■ **TASK PROMPT**: Identify all lines of the data containing the string "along" and copy them.

>>>>>

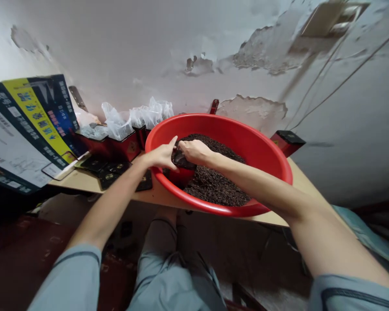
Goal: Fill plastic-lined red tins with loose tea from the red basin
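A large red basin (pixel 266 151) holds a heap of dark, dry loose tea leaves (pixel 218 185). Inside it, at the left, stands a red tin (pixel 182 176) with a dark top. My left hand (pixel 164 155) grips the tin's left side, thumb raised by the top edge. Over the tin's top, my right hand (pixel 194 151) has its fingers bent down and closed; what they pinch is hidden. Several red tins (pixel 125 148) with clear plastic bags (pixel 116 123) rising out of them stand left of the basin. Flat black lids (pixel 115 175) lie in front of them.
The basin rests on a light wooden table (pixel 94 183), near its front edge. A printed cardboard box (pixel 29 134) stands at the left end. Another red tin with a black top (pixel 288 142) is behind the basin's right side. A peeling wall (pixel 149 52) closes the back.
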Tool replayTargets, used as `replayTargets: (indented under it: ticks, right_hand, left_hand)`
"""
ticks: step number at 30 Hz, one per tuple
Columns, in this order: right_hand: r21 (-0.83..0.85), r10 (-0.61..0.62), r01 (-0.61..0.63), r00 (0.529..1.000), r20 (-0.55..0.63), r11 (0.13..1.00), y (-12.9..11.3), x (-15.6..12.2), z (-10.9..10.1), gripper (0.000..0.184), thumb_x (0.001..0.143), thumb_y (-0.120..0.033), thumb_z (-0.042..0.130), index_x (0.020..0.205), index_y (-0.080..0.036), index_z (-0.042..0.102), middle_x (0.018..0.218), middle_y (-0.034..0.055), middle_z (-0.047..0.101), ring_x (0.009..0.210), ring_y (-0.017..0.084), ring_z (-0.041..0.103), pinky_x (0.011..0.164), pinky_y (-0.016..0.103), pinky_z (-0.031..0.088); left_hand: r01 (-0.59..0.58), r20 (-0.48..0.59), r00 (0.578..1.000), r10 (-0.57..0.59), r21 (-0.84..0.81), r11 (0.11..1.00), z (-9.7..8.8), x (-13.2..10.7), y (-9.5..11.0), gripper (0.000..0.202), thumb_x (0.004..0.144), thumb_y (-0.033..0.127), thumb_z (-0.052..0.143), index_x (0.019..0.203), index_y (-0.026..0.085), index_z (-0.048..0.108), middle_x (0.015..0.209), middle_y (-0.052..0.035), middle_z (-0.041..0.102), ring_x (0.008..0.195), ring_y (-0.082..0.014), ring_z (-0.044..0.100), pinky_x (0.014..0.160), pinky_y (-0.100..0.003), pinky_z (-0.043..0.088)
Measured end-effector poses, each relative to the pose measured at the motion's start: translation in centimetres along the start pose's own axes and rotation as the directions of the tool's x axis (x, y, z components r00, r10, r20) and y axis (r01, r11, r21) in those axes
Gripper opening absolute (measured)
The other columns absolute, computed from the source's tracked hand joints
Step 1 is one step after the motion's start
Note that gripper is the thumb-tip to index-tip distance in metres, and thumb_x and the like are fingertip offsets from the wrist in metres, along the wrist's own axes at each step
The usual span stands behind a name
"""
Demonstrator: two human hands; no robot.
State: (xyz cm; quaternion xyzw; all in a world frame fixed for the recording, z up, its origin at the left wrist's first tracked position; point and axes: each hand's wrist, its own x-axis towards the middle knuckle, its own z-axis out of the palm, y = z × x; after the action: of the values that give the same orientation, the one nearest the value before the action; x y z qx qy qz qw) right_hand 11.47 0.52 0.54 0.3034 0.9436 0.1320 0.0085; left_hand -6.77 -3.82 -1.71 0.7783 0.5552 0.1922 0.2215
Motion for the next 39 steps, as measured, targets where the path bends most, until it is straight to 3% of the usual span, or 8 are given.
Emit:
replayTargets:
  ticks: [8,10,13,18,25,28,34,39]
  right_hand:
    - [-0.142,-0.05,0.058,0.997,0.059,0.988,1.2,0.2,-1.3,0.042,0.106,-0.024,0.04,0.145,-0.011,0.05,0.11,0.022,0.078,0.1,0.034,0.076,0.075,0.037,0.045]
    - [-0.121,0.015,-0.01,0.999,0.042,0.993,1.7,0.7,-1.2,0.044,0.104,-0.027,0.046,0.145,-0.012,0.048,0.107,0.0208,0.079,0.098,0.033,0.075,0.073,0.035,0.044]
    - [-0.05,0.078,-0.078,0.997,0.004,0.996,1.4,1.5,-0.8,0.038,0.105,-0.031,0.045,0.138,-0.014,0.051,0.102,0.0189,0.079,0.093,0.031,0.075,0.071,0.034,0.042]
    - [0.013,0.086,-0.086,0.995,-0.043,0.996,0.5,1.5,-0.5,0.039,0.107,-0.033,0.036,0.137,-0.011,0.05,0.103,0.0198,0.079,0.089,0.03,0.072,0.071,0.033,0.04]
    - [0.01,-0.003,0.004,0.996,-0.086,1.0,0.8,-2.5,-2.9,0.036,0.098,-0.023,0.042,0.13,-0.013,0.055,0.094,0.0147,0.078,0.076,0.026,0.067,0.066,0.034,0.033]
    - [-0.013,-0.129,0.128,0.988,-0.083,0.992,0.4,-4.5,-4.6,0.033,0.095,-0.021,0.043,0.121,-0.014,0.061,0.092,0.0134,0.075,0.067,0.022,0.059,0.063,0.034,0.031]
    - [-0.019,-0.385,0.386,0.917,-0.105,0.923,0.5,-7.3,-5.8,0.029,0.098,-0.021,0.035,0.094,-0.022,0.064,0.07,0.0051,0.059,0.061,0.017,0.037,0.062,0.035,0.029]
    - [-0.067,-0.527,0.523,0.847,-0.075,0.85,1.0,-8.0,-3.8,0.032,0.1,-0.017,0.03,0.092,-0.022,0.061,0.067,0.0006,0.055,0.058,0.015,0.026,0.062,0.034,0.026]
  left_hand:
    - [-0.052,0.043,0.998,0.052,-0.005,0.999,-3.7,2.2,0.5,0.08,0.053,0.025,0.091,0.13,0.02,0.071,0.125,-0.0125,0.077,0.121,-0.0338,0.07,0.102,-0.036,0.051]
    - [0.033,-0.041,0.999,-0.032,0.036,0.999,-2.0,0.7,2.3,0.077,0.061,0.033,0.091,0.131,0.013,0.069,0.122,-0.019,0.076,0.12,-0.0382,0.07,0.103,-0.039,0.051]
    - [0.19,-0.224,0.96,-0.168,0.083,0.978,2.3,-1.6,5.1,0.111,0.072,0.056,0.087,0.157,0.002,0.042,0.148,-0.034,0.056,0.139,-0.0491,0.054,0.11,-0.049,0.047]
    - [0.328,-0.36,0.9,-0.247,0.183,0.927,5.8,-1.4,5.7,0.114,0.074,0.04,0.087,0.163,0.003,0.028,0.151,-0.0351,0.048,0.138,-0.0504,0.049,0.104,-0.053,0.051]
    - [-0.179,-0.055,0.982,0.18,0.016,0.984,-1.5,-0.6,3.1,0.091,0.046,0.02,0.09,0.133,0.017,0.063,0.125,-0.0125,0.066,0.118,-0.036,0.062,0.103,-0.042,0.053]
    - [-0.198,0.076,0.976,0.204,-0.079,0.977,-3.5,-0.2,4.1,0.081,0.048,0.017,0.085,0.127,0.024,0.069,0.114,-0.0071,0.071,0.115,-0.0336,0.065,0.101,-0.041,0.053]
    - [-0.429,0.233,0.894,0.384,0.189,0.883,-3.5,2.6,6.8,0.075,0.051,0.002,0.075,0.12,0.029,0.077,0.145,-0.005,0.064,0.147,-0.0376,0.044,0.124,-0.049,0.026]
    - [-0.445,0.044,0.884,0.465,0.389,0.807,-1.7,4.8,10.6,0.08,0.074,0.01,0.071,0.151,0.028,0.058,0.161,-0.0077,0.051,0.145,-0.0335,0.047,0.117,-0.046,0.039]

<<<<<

■ **WRITTEN REPLY**:
Measured end-effector poses, each relative to the pose measured at the motion's start: translation in centimetres along the start pose's own axes and rotation as the directions of the tool's x axis (x, y, z components r00, r10, r20) and y axis (r01, r11, r21) in those axes
Note that gripper is the thumb-tip to index-tip distance in metres, and thumb_x and the like are fingertip offsets from the wrist in metres, along the wrist's own axes at each step

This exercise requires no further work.